On my visit to London Today I bought a couple of cheap animated Batman DVDs. Inside one of them was a postcard-sized advert warning me against DVD piracy. Now I don't support or condone piracy but something struck me about this bit of propaganda. It states boldly "90%* of all pre-release pirate DVDs are filmed from the back of a cinema with a camcorder". Now leaving aside the question how they can possibly know this, there is the question of that little asterisk by the quoted figure. At the bottom of the page it says. *Source:FACT: The federation against copyright theft.

Who produced this document? Glad you asked. The Federation Against Copyright Theft, of course. So they quote a doubtful figure and then cite themselves as the source. I've long been annoyed by the pointless and misleading adverts that used to appear at the start of videos and now appear in an unskippable form at the start of many DVDs (and get shown before movies in cinemas), but this method of quoting statistics is sheer duplicity. You can take my word for it, a massive 94.6% of people agree with me.*

*Source Bob Hale Invented-On-The-Spot Statistics Limited.

Maybe when I win the lottery. (wistful sigh)

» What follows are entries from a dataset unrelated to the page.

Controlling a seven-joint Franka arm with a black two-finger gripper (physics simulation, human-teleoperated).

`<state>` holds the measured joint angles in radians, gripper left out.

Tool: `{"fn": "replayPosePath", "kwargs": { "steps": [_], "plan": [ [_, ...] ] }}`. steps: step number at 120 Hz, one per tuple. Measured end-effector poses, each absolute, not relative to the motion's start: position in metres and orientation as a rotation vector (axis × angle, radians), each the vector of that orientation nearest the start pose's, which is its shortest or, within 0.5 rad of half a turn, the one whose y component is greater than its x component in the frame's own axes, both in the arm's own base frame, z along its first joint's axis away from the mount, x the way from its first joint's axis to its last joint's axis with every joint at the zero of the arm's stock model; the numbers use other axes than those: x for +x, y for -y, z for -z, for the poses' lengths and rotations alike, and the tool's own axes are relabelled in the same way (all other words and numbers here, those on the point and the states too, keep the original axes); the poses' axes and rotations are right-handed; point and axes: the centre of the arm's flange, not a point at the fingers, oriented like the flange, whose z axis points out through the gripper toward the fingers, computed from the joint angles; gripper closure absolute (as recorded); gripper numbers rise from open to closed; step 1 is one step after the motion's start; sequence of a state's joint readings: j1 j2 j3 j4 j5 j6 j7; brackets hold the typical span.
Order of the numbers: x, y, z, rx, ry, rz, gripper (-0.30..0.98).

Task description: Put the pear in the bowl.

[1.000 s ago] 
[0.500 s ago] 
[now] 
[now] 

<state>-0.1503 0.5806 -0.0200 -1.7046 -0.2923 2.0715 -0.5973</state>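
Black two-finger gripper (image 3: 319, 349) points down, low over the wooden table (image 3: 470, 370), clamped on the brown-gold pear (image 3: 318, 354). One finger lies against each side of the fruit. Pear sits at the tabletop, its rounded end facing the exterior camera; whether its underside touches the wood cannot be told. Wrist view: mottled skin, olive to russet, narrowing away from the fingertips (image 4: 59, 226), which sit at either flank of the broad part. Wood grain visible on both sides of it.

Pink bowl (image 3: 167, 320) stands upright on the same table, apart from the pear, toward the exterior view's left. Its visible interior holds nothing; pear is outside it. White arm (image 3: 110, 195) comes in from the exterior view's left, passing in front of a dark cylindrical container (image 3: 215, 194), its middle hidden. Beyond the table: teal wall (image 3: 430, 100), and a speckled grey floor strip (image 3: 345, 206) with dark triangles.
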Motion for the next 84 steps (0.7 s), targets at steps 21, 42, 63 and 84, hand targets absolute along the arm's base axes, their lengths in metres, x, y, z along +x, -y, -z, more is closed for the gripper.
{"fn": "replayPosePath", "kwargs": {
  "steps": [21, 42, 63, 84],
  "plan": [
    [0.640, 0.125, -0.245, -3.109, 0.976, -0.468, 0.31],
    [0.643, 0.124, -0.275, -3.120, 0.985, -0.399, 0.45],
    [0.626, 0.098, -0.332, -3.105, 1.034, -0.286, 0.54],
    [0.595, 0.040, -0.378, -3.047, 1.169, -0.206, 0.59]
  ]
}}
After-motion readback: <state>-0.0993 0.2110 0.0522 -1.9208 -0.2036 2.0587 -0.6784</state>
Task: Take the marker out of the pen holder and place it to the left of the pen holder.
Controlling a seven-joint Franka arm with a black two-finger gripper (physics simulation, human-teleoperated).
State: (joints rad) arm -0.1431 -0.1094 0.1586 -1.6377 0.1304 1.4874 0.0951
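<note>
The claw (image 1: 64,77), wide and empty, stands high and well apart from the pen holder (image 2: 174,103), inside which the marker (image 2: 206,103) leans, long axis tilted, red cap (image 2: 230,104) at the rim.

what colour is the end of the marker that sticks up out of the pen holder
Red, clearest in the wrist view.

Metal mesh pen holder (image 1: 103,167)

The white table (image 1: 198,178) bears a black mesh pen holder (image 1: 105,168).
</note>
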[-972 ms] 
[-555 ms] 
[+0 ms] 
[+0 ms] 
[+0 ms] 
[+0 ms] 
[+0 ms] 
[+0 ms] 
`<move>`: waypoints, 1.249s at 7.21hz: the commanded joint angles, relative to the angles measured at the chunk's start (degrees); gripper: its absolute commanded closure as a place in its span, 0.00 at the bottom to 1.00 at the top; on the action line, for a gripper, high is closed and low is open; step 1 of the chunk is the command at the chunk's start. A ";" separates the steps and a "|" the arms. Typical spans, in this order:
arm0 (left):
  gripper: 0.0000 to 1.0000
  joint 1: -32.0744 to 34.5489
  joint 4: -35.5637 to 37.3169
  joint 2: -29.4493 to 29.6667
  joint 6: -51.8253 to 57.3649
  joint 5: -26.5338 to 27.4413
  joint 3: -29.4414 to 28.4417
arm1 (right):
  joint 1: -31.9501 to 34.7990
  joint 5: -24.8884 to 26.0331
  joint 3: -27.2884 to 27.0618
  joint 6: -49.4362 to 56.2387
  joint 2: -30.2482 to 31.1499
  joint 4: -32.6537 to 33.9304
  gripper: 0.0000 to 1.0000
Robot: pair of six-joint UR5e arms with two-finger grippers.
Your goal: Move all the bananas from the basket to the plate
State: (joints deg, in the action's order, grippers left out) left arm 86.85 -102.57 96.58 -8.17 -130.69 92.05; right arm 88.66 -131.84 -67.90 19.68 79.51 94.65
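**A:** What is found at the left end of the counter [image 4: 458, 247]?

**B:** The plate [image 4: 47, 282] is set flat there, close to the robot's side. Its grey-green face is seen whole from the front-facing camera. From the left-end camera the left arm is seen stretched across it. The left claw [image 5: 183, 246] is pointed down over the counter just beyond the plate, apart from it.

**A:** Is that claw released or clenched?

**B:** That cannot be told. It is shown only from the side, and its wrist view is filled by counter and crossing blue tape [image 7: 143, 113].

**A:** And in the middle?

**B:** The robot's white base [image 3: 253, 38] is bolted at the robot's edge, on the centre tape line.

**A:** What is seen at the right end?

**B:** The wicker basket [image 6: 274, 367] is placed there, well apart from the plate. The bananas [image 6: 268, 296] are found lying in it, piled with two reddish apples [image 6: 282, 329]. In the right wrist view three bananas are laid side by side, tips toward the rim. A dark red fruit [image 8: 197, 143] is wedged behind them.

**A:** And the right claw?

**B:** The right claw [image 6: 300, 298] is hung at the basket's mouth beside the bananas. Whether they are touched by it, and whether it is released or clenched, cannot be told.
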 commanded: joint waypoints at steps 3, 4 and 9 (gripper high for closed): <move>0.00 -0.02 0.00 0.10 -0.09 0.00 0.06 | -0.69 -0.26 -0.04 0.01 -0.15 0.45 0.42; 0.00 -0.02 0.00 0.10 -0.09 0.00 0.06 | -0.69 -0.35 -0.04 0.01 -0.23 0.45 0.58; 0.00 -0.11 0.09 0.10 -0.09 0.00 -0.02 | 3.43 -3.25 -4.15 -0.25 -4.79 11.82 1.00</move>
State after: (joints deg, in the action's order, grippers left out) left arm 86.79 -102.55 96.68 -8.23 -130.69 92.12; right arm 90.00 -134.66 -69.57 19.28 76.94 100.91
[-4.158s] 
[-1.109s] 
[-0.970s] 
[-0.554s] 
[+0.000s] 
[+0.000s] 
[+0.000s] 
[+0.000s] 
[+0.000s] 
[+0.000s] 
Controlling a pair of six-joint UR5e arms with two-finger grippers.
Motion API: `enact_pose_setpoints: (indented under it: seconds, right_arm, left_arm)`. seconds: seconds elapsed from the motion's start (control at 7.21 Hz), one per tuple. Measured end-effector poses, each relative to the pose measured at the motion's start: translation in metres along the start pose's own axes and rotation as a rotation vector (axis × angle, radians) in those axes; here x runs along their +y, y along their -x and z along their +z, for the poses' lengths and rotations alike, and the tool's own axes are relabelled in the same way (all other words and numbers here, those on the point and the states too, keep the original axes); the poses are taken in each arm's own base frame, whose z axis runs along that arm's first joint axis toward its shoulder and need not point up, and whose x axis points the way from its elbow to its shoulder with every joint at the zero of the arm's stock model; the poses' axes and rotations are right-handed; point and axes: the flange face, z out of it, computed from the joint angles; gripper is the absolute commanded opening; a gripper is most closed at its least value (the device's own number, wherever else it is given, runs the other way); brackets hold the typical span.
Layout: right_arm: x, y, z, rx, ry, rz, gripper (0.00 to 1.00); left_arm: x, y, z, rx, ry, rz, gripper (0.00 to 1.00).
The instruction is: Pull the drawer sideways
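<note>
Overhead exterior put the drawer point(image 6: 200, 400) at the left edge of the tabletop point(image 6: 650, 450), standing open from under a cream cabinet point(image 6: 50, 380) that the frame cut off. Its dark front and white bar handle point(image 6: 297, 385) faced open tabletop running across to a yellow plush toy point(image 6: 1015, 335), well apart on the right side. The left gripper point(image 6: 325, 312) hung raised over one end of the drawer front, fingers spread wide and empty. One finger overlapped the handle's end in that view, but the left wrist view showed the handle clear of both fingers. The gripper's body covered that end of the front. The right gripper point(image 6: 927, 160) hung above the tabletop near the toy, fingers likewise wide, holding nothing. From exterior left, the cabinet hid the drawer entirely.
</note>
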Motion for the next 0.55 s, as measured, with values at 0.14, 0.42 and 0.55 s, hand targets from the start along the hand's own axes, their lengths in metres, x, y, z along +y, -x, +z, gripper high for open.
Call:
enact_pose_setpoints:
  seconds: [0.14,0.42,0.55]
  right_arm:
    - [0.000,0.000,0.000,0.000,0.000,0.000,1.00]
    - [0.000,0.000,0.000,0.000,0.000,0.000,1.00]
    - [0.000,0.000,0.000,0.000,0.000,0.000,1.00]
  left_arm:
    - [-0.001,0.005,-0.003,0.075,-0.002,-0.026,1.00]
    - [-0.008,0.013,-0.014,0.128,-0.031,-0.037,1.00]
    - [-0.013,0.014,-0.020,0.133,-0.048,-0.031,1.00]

There is one edition of Alice in Wonderland that I would love, above all others, to own – the Salvador Dali Illustrated edition. I have seen it on the internet and am familiar with all the pictures in it but as there were only 2000 ever produced I never expected to even see one.
Today I made one of my occasional visits to “The Children’s Bookshop” which is off Charing Cross Road. Whenever I’m in London, I pop in and spend half an hour or so looking at things that I can’t possibly justify buying, sigh and go about my business. Today though, the window display stopped me dead. Spread out in all its glory filling the whole window was the Dali edition. I looked at a lot of books inside (ranging from £25 to over £250 but somehow my heart wasn’t in it. So I went back outside to look at the window again. And then back inside to find out (for curiosity’s sake only) how much it would cost. It turned out to be an absolute steal at £4,500. I don’t expect it will be there long at that price.
If anyone is looking for a present for me I can pass on the address of the shop.
At least I can now say that I have seen a copy. Bloody marvellous it was too.
(You can find copies of the illustrations by scrolling down here.)

Sunday 20 July 2008

A curious sense of time not passing

As I’ve mentioned before, I used to have another blog that died from lack of attention. One of the entries that I put on it was about a Mensa* party that I went to that turned out to be uncannily similar to the same party the year before. I titled the entry “A curious sense of time not passing”.
The sharper-eyed among you will notice that this entry shares the title. In fact it applies even more aptly to how I spend my summers than it did to the party.
When I first passed my CELTA – literally on the day the course ended – I was immediately offered a summer school post at Harrow. The result was that I found myself, only one day later, standing up for the first time to teach in earnest and facing a class of mixed nationality teenagers who were expecting to have a professional teacher in front of them. After all, it’s what their parents had paid for. Somehow I muddled through and I must have done a decent job because I was asked if I’d like to come back the following year.
I’m in my eighth year here now and each time I return I’m seized by that same sense of time not passing. I see many of the same faces in the staff room, similar (and in some cases identical) faces in the classroom, the same faces in administration, on the activities staff, in the dining room and around and about on the hill.
By and large I get the same level classes and teach similar lessons in similar ways. I make the same conversation with the same people and go at the same times to the same pubs. This year I even have the same room with the same curtains, the same square of torn poster too high on the wall to remove and the same inexplicable red marks on the ceiling.
Time not passing, indeed.

Right now on the radio there is the mournful and melancholic Lord of the Rings theme that so perfectly evokes the towering grandeur of the mountains, the immense open sky, the bone-deep ancient knowledge that the world is vast and that you are too tiny to even be noticed.
But I am in a room in Harrow, a student’s room with a bed, a chair, a wardrobe, a desk and a shelf and the world doesn’t feel vast. It feels tiny – collapsed to this single point in time and space; into this sense of time not passing.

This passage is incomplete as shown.